Moreover, the pressure placed on the Greek authorities since 2010 is a form of coercion: when a State is forcibly made to violate its human rights obligations in order to obtain loans, and especially when compelled to surrender great swaths of its legislative and socio-economic sovereignty, it is considered to have given consent under coercion. Such coercion is itself a ground for invalidity, under article 52 of the Vienna Convention on the Law of Treaties. Coercion has also taken the form of the imposition of stringent and illegal conditionalities, together with interference in the democratic process in Greece (e.g., by repeated threats of exclusion from the eurozone). This type of economic coercion can also be characterised as unlawful intervention in the internal affairs of a State, which, although it does not vitiate consent, may nevertheless be grounds for denunciation of a treaty or an obligation under that treaty (such as payment of debts), under article 56, paragraph 1 (b), of the Vienna Convention on the Law of Treaties.
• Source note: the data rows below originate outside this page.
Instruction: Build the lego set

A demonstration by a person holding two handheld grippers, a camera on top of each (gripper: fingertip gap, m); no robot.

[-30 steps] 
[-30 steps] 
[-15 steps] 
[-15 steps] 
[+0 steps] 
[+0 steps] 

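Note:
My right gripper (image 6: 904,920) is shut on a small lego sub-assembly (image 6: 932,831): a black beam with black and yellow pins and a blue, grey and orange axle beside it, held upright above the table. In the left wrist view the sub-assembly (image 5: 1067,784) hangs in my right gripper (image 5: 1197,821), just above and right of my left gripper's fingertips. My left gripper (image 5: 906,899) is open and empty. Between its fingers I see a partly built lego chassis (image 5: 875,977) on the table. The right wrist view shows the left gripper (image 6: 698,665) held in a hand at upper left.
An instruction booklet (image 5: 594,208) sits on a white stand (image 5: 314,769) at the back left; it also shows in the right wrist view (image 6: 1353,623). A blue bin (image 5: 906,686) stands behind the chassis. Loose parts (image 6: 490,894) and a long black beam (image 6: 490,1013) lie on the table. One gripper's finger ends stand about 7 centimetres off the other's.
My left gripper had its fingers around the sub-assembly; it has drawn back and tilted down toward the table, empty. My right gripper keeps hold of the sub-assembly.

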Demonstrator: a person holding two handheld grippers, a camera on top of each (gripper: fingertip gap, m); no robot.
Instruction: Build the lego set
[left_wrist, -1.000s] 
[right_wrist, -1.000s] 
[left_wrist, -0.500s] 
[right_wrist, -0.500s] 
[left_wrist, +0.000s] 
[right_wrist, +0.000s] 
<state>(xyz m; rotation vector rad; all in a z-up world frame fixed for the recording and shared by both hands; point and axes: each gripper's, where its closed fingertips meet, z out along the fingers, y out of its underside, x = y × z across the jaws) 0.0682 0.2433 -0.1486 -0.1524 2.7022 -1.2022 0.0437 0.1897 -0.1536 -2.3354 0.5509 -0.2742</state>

Lastly, the fact that creditors have committed internationally wrongful acts, imposing on the Greek Government several measures that violate fundamental rights, justifies Greece taking counter-measures on the basis of customary international law and articles 49 ff of the draft articles on Responsibility of States for internationally wrongful acts. As discussed in chapter 9 of the report, when a country becomes the target of actions that are known to harm its economy (especially to the benefit of its lenders) and the livelihood of its people, it may resort to lawful countermeasures. Greece is therefore entitled to pertinent countermeasures, notably by repudiating debts to the Troika.
The Human Rights Council could also ask the International Court of Justice (ICJ) to give an opinion on the compatibility of agreements concluded between Greece and its creditors with public international law.